Hervé Laroche
 
Hervé Laroche, professeur de management et stratégie à l'ESCP-EAP © JDN / Agathe Azzis
 

Y a-t-il des "sales cons" célèbres ? Des métiers propices à leur épanouissement ? Comment contenir celui qui est en soi ? Hervé Laroche, professeur de management et stratégie à l’ESCP-EAP et préfacier de l’édition française d'Objectif Zéro-sale-con, a répondu aux questions des lecteurs de JDN Management et expliqué comment créer un environnement de travail civilisé, garanti "zéro-sale-con".

 

Comment définissez-vous un "sale con" ? Comment distinguer un sale con chronique de quelqu'un qui est simplement de mauvaise humeur ?

Un "sale con" se reconnaît aux effets qu'il produit sur autrui : on se sent méprisé, humilié, agressé, ou au moins pas reconnu... Et celui qui produit cet effet souvent, de manière répétée, est un sale con "certifié". Sinon, bien sûr, ça arrive à tout le monde de mal se comporter.

A quels comportements quotidiens les reconnaît-on ?

Ils manquent de considération pour les autres, ne les écoutent pas, se montrent péremptoires, agressifs, intolérants, ne sont pas ouverts aux idées et suggestions, imposent leurs avis, les expriment comme des évidences, méprisent les objections... et puis éventuellement pire : ils profèrent des remarques agressives, des insultes, des allusions déplacées...

En quoi sont-ils nocifs pour l'entreprise ?

Ils engendrent des coûts cachés, sous forme de démotivation, retrait, voire absentéisme ou maladie pour les employés. Mais également des effets collectifs : manque de coopération entre les individus, manque de créativité, etc.
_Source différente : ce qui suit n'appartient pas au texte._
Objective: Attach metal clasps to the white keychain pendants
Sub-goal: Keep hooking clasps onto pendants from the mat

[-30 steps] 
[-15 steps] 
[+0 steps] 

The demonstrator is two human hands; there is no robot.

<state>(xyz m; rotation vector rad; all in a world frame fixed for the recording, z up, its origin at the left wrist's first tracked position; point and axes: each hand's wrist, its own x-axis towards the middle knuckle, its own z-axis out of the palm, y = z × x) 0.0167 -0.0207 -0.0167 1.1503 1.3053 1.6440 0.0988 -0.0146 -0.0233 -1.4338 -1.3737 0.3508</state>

Et encore : temps perdu à réparer leurs dégâts et éventuellement leurs erreurs.

Y a-t-il des façons de calculer le coût pour l'entreprise de ces personnalités nuisibles ? Y a-t-il des études qui le font ?

Il y a un exemple de calcul dans le livre de Sutton à propos d'un vendeur, excellent professionnel mais "sale con" patenté. Le principal poste à identifier, c'est le temps passé à gérer le sale con. C'est peut-être une première approximation facile à faire : compter combien d'heures on a passé à s'occuper de cette personne et des gens auxquels elle a fait du mal, puis le valoriser en terme de salaire. Ensuite, il y a d'autres postes, mais ça dépend des situations. Il y a une méthode générale donnée dans le livre, mais à ma connaissance elle n'est pas encore intégrée dans les ERP !

Hervé Laroche
© JDN / Agathe Azzis
"Reconnaître la dimension collective de la performance est un bon moyen de limiter les dégâts"
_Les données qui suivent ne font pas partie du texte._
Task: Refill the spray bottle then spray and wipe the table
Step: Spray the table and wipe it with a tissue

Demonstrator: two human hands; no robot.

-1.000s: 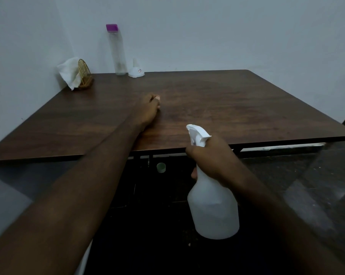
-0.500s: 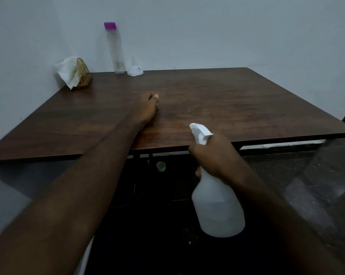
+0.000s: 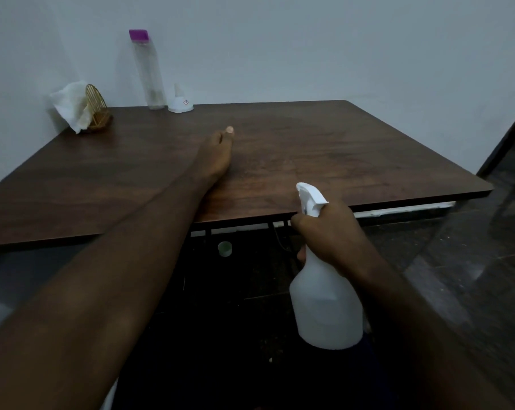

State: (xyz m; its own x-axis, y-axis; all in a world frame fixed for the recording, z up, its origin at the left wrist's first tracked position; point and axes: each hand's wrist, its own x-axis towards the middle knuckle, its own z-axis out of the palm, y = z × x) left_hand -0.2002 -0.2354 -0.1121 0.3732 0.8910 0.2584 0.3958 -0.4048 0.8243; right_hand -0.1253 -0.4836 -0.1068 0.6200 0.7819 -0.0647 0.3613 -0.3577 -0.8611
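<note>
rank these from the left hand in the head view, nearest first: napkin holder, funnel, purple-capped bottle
Measured from the left hand on the table:
1. funnel, at the far edge, slightly left of the hand.
2. bottle, just left of the funnel.
3. napkin holder, in the far left corner.

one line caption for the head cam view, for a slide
The right hand grips a white spray bottle just off the near edge of a dark wooden table, while the left hand rests on it.
</note>
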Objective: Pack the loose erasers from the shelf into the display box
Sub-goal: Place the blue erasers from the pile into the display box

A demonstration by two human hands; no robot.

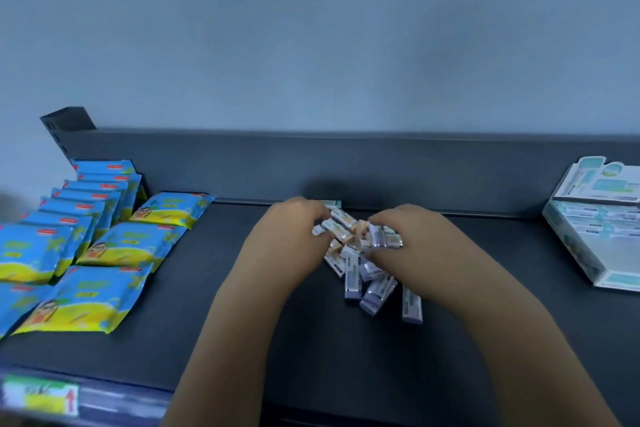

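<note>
A heap of small wrapped erasers (363, 267) lies in the middle of the dark shelf (214, 322), several spilling toward me. My left hand (294, 232) curls around the heap's left side and my right hand (412, 239) around its right side, both gripping erasers between them. The display box (588, 239), white and teal with its lid flap raised, stands at the far right of the shelf with several erasers lined up inside. It is well apart from both hands.
Several blue and yellow packets (104, 253) are stacked and spread across the left part of the shelf. A dark back rail (346, 163) runs behind everything. A price label (41, 395) sits on the front edge at lower left.
</note>
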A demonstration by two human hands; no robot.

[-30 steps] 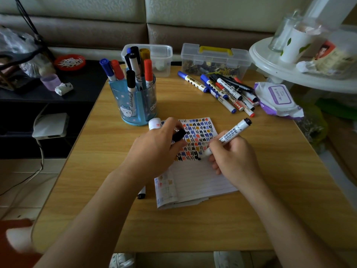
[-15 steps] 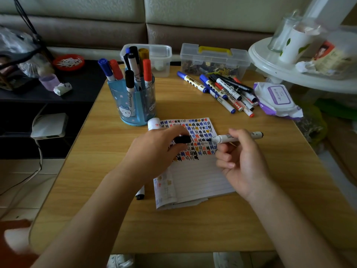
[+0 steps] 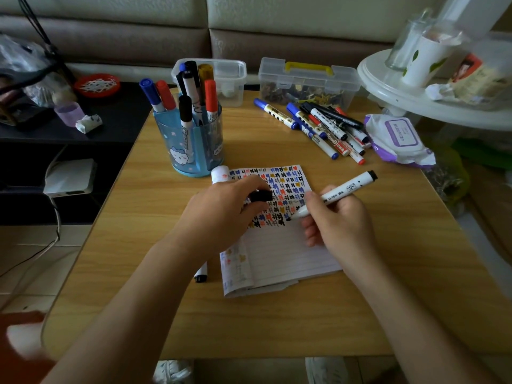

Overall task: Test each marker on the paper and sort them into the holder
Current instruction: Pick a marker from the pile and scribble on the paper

Quelles mesures peuvent prendre les entreprises ?

Tout d'abord ne pas en recruter ! Ensuite les décourager de rester en montrant que leurs comportements ne seront pas récompensés, même si par ailleurs ils sont performants (sur des critères strictement managériaux). Enfin, si on en a déjà, éviter qu'ils ne se reproduisent : les "sales cons" ont tendance à recruter d'autres sales cons...

Si quelqu'un se comporte mal avec les autres, il a toutes les chances de transformer ses victimes en "sales cons" comme lui. Eradiquer ces comportements nuisibles est donc urgent ! Comment traiter le problème… au plus vite ?

Oui vous avez raison. C'est contagieux. Il faut donc apporter un soutien à la victime pour qu'elle ne soit pas tentée de rejoindre les "sales cons". Ou mettre en place une résistance collective.

Comment, lors d'un recrutement, détecter quelqu'un dont le comportement risque d'être nuisible une fois embauché ?

Le "sale con" inefficace est facile à écarter. Ce qui est difficile, c'est le sale con avec un beau CV. Une manière de faire est de se demander si les signes de performance et de compétence ne peuvent pas cacher aussi des signes négatifs révélant un sale con. Une bonne manière de favoriser cela est de soumettre le candidat à plusieurs jugements, plusieurs entretiens et d'en discuter ensuite librement.